* Action item
Where a line below holds the string "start", that line goes into the answer.
━━━
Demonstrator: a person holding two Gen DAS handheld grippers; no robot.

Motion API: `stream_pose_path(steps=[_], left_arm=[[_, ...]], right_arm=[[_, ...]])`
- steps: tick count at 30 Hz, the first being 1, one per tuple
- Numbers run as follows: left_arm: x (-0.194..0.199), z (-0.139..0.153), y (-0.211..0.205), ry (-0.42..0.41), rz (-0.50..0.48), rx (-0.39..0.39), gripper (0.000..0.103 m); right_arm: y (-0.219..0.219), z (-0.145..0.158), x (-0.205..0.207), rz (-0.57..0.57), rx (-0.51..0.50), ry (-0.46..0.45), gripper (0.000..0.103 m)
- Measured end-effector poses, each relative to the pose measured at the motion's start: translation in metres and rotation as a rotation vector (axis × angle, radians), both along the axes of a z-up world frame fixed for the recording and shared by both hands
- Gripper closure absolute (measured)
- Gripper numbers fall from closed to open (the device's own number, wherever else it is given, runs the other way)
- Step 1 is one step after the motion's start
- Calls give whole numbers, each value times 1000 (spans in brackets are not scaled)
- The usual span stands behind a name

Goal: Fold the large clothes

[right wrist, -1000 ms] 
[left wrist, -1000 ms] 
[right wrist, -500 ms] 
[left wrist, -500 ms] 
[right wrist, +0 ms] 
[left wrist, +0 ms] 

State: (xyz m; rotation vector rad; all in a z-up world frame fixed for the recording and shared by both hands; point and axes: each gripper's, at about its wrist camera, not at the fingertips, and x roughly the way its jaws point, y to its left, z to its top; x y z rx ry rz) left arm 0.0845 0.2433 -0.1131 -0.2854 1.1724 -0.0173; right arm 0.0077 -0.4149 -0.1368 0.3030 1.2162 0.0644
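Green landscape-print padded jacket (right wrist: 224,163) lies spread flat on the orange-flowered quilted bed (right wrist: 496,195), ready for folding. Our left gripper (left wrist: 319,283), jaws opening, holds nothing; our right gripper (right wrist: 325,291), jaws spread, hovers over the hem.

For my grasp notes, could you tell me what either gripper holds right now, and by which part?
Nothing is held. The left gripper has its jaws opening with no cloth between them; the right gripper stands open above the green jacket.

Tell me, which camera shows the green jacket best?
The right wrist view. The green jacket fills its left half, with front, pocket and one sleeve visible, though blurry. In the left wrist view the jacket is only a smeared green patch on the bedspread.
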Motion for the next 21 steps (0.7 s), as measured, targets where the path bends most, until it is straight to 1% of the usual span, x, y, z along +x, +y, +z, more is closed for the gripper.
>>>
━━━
* Reply
- Measured end-effector poses, each relative to the pose measured at the motion's start: translation in metres and rotation as a rotation vector (axis × angle, radians), both along the axes of a z-up world frame fixed for the recording and shared by both hands
- Step 1 is one step after the motion's start

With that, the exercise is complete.